In earlier versions, as well as in other Xbase-based systems, each table in the database is held in its own physical file (along with associated files which hold indexes and memo [free-text] fields). The tables are independent of each other. The database does not store information about the relationships in the data, this being defined within the application. The data is stored in the DBF file format.

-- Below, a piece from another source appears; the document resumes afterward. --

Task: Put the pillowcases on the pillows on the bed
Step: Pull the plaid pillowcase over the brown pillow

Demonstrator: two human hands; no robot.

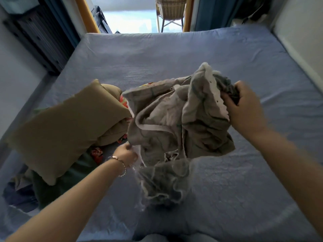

Visual FoxPro also supports this model, but does so mainly to maintain backward compatibility. It also introduces the concept of a "database container" (DBC). Here, the tables continue to be held in separate DBF files, but these are grouped in a container which stores information about the relationships, thus having some of the characteristics of a true relational database management system (RDBMS). It also supports primary keys, triggers and built-in validation rules.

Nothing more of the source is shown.